Patients treated with AGGRASTAT (tirofiban) , with heparin, were more likely to experience decreases in platelet counts than the control group. These decreases were reversible upon discontinuation of AGGRASTAT (tirofiban) . The percentage of patients with a decrease of platelets to <90,000/mm³ was 1.5%, compared with 0.6% in the patients who received heparin alone. The percentage of patients with a decrease of platelets to <50,000/mm³ was 0.3%, compared with 0.1% of the patients who received heparin alone. Platelet decreases have been observed in patients with no prior history of thrombocytopenia upon readministration of GP IIb/IIIa receptor antagonists.
The following additional adverse reactions have been reported in post-marketing experience: Bleeding: Intracranial bleeding, retroperitoneal bleeding, hemopericardium, pulmonary (alveolar) hemorrhage, and spinal-epidural hematoma. Fatal bleeding events have been reported; Body as a Whole: Acute and/or severe decreases in platelet counts which may be associated with chills, low-grade fever, or bleeding complications (see Laboratory Findings above); Hypersensitivity: Severe allergic reactions including anaphylactic reactions. The reported cases have occurred during the first day of tirofiban infusion, during initial treatment, and during readministration of tirofiban. Some cases have been associated with severe thrombocytopenia (platelet counts <10,000/mm³).

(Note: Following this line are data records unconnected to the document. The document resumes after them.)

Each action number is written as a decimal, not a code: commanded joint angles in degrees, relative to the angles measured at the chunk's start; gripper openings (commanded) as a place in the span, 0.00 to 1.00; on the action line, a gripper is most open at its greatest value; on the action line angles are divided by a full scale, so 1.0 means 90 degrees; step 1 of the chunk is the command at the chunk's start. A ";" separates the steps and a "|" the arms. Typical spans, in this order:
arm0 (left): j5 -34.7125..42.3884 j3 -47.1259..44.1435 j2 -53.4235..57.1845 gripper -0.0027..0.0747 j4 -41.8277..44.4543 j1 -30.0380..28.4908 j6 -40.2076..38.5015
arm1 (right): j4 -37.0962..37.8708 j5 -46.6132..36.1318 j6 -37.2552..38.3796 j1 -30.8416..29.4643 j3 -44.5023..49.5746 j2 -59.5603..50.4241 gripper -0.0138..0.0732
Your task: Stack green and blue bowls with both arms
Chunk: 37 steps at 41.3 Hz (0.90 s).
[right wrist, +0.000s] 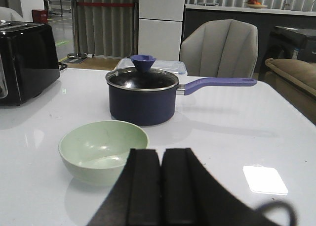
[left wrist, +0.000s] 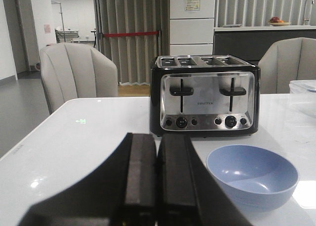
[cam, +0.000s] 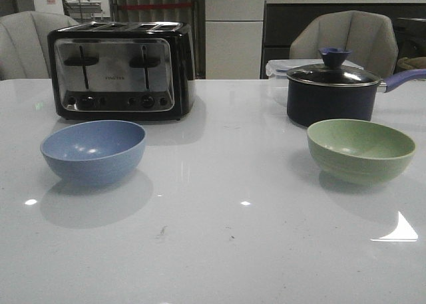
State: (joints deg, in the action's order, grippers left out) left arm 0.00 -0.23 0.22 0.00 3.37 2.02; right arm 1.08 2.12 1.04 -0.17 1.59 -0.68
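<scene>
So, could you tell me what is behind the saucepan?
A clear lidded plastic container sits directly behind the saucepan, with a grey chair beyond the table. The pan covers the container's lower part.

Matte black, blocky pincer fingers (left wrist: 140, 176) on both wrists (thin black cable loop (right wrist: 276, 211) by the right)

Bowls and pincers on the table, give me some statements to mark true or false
1. The blue bowl sits in front of the toaster. True.
2. The green bowl is stacked inside the blue one. False: they sit apart, green on the right.
3. The saucepan has its lid on. True.
4. The left pincer holds the blue bowl. False: it is shut on nothing, beside the bowl.
5. The right pincer is wide open. False: its fingers are together.
</scene>
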 commanded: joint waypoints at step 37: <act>0.0896 0.0051 0.0129 0.15 -0.0034 -0.0002 -0.0014 | 0.0032 -0.0613 -0.0015 0.0039 -0.0163 -0.0112 0.22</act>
State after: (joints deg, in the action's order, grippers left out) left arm 1.48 -0.23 0.22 0.00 3.37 2.02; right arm 1.08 1.62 1.04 -0.17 1.59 -0.68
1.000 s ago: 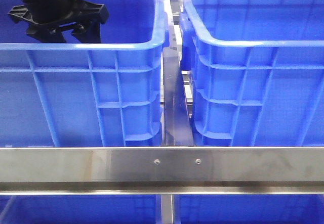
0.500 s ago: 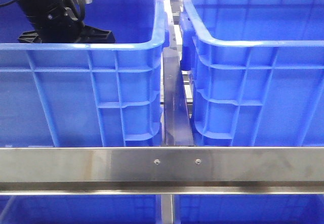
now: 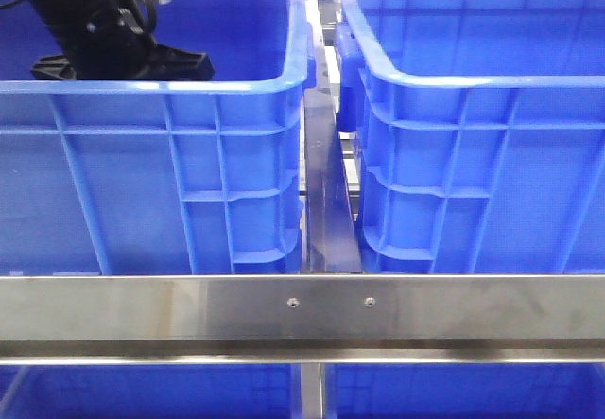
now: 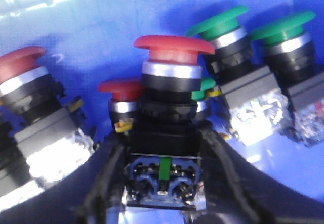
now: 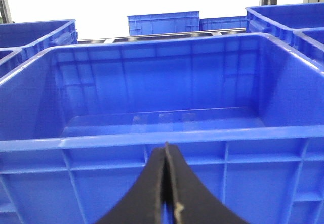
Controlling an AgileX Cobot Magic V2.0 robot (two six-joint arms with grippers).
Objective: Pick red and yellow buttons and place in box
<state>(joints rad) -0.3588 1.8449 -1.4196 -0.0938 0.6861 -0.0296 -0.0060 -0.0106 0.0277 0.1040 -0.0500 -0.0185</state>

AGGRASTAT (tirofiban) has been studied on a background of aspirin and heparin.
The use of AGGRASTAT (tirofiban) , in combination with heparin and aspirin, has been associated with an increase in bleeding compared to heparin and aspirin alone (see ADVERSE REACTIONS). Caution should be employed when AGGRASTAT (tirofiban) is used with other drugs that affect hemostasis (e.g., warfarin). No information is available about the concomitant use of AGGRASTAT with thrombolytic agents (see PRECAUTIONS, Bleeding Precautions).
In a sub-set of patients (n=762) in the PRISM study, the plasma clearance of tirofiban in patients receiving one of the following drugs was compared to that in patients not receiving that drug. There were no clinically significant effects of co-administration of these drugs on the plasma clearance of tirofiban: acebutolol, acetaminophen, alprazolam, amlodipine, aspirin preparations, atenolol, bromazepam, captopril, diazepam, digoxin, diltiazem, docusate sodium, enalapril, furosemide, glyburide, heparin, insulin, isosorbide, lorazepam, lovastatin, metoclopramide, metoprolol, morphine, nifedipine, nitrate preparations, oxazepam, potassium chloride, propranolol, ranitidine, simvastatin, sucralfate and temazepam. Patients who received levothyroxine or omeprazole along with AGGRASTAT (tirofiban) had a higher rate of clearance of AGGRASTAT (tirofiban) . The clinical significance of this is unknown.
Last reviewed on RxList: 6/13/2008
This monograph has been modified to include the generic and brand name in many instances.